──────── INFORMATION PROVIDED ────────
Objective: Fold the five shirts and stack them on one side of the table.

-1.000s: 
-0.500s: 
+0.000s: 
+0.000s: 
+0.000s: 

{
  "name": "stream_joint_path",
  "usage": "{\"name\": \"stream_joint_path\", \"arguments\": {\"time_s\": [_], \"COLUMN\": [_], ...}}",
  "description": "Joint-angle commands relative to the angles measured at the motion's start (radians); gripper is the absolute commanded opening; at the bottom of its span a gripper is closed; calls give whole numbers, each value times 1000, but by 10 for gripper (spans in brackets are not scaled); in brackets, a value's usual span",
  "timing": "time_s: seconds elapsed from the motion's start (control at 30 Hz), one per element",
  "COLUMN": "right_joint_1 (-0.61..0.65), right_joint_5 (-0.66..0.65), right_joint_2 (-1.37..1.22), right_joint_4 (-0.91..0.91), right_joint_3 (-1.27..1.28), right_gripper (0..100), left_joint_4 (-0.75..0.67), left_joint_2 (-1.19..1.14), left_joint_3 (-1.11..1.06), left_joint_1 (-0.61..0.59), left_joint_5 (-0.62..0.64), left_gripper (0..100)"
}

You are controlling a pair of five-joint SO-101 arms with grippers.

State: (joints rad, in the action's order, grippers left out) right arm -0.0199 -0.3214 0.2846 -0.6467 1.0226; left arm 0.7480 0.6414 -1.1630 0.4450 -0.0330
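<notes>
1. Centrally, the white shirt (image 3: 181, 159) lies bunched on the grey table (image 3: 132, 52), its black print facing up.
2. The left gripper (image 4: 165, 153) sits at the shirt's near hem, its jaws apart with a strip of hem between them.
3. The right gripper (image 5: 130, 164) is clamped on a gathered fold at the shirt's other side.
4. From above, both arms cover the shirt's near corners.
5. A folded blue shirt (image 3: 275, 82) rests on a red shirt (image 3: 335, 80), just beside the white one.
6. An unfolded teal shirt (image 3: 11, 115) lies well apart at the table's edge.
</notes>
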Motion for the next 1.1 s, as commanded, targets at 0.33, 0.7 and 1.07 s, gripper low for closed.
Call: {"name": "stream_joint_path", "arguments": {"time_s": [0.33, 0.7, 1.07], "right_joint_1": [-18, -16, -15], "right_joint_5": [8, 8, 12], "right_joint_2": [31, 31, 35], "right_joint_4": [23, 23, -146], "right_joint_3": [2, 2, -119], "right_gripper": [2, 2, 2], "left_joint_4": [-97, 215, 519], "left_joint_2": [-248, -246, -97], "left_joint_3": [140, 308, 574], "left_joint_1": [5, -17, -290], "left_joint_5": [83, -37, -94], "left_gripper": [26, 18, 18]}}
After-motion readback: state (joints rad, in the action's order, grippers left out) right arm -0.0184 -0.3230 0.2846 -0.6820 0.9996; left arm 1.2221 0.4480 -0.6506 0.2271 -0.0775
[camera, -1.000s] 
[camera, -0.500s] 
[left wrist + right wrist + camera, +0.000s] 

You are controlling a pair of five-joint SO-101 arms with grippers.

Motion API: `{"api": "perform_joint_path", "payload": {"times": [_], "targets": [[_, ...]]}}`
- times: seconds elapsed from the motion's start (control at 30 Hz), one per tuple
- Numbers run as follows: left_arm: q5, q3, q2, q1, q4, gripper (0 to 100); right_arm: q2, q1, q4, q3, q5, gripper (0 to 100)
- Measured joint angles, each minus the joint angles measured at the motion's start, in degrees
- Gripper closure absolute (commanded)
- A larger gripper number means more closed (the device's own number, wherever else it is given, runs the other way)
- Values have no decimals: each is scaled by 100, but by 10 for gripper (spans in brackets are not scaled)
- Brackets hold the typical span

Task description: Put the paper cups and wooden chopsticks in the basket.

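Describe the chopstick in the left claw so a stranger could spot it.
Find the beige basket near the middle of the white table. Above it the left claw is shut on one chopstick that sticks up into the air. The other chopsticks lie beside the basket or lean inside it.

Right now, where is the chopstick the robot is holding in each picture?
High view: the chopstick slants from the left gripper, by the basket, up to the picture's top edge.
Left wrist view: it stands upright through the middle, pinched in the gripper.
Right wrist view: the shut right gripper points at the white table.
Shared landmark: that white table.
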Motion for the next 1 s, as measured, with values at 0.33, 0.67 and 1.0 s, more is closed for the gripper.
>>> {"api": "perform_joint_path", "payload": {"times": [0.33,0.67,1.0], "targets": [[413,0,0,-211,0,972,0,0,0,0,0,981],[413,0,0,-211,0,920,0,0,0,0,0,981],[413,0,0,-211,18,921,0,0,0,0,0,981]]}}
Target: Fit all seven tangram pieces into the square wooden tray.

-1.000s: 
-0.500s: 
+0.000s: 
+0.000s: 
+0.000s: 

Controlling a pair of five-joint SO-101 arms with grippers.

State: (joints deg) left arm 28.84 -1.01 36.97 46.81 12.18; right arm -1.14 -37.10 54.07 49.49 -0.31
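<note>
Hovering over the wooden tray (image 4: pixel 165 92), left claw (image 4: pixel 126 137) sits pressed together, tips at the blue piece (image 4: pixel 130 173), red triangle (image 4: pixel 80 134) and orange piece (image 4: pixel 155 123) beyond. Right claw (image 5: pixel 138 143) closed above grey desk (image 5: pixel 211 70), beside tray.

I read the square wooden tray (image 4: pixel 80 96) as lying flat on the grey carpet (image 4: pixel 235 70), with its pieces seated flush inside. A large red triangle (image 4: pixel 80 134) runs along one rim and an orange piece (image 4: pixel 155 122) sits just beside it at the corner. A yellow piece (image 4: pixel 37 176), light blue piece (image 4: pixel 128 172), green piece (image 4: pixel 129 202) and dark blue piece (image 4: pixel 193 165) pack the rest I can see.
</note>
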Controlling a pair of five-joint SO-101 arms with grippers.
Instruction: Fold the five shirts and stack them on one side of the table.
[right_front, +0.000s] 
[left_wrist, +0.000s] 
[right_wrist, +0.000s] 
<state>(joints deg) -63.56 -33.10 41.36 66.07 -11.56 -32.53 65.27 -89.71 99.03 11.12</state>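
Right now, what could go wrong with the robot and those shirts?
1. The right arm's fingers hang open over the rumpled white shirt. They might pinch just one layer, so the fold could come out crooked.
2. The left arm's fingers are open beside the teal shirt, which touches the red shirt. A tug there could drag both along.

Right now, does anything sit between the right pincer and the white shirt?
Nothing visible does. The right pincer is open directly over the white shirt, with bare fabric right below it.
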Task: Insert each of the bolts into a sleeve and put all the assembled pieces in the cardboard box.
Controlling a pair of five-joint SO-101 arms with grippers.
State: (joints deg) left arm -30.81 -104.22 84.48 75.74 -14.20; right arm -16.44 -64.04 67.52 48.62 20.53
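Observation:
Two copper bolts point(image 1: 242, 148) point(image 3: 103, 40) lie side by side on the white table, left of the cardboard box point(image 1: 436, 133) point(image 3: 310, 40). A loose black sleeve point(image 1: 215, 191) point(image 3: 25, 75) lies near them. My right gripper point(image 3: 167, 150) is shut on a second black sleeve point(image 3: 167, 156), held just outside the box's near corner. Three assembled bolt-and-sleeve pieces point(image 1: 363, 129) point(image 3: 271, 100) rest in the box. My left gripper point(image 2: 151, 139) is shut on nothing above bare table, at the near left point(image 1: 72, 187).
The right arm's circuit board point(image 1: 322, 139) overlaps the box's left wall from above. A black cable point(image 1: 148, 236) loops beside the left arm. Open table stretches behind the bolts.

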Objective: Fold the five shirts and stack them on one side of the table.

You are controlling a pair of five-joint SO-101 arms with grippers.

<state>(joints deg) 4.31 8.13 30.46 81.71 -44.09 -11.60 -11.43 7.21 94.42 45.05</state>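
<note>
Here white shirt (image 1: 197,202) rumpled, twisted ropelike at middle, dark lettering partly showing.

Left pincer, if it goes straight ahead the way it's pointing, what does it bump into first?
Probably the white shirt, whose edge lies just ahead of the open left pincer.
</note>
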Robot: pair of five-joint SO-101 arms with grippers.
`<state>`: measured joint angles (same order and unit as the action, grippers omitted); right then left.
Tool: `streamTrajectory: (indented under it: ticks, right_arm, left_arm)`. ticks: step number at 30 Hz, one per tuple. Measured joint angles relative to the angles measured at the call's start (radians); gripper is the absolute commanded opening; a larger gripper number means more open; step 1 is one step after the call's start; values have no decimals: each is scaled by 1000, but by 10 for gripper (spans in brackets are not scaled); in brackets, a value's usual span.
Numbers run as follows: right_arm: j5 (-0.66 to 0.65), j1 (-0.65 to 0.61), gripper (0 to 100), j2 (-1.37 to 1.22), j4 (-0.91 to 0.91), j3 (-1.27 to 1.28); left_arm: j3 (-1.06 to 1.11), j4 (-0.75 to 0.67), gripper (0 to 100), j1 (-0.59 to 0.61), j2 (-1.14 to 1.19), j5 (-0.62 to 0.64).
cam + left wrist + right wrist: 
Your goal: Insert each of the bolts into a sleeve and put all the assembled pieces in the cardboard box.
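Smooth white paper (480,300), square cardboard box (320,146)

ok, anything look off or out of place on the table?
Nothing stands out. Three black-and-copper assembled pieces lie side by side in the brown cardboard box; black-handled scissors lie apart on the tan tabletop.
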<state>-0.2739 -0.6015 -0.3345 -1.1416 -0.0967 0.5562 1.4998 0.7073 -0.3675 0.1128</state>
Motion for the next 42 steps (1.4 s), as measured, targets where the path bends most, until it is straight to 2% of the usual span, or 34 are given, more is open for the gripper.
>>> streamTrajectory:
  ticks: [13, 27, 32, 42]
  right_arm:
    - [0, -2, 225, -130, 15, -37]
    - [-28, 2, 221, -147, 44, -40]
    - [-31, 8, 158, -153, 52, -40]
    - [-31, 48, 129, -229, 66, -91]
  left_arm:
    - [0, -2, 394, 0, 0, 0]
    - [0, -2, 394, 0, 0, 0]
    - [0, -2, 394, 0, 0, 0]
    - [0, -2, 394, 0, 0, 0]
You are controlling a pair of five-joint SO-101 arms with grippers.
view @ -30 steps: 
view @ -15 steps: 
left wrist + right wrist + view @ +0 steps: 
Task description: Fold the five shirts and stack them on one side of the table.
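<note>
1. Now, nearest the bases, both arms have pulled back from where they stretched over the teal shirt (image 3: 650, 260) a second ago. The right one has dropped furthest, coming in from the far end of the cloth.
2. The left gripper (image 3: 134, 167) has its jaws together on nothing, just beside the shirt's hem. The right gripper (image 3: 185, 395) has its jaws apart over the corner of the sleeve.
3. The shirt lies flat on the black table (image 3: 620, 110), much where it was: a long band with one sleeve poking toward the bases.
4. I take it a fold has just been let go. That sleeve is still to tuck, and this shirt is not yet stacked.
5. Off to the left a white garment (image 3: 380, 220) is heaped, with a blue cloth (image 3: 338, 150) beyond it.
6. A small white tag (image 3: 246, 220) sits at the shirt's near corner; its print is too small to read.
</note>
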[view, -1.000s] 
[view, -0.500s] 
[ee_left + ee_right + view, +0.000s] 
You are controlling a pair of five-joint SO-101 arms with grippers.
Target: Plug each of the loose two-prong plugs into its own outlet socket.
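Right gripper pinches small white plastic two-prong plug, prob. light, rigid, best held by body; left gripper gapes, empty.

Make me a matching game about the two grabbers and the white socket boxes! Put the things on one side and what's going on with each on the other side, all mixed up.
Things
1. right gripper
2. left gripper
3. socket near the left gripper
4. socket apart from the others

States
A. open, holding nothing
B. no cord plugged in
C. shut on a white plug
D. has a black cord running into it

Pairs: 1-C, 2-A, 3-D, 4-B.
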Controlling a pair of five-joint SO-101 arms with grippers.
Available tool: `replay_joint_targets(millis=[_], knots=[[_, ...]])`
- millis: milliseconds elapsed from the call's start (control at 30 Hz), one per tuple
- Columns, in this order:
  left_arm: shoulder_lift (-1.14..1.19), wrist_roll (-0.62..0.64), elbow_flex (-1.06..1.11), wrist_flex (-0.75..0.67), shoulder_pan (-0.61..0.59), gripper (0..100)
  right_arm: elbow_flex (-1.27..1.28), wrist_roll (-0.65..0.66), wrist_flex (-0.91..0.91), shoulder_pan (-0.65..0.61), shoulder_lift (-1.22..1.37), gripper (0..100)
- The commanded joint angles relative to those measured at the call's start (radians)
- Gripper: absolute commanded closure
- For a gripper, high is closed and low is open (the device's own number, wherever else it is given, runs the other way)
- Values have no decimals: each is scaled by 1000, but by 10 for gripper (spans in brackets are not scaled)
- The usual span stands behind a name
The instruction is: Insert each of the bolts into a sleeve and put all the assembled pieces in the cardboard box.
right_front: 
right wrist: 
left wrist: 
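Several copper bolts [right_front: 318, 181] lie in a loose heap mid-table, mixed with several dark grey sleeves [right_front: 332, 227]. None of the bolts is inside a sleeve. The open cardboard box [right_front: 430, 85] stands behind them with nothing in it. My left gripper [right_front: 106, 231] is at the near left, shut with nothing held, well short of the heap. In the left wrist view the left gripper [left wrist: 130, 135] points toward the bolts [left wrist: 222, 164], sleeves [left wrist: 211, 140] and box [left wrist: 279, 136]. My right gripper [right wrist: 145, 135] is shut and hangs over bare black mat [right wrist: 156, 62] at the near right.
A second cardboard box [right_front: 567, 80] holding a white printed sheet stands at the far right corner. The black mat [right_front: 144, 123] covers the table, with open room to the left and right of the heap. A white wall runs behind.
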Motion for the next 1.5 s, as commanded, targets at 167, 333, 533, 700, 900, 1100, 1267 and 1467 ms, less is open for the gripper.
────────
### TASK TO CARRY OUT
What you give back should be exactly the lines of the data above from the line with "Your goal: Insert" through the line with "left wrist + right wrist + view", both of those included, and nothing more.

### ANSWER BOX
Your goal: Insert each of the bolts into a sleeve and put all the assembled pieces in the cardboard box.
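Smooth white paper (480,300), square cardboard box (320,146)

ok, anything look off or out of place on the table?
Nothing stands out. Three black-and-copper assembled pieces lie side by side in the brown cardboard box; black-handled scissors lie apart on the tan tabletop.
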<state>-0.2739 -0.6015 -0.3345 -1.1416 -0.0967 0.5562 1.4998 0.7073 -0.3675 0.1128</state>
Motion for the next 42 steps (1.4 s), as measured, targets where the path bends most, until it is straight to 2% of the usual span, or 34 are given, more is open for the gripper.
>>> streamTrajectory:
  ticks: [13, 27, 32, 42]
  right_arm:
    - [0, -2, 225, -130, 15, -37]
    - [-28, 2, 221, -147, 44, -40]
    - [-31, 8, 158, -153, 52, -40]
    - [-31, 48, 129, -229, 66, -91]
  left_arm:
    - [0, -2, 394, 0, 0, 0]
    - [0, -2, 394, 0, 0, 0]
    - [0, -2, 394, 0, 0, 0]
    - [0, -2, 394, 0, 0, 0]
You are controlling a pair of five-joint SO-101 arms with grippers.
view @ -30 steps: 
view @ -15 steps: 
left wrist + right wrist + view @ +0 steps: 

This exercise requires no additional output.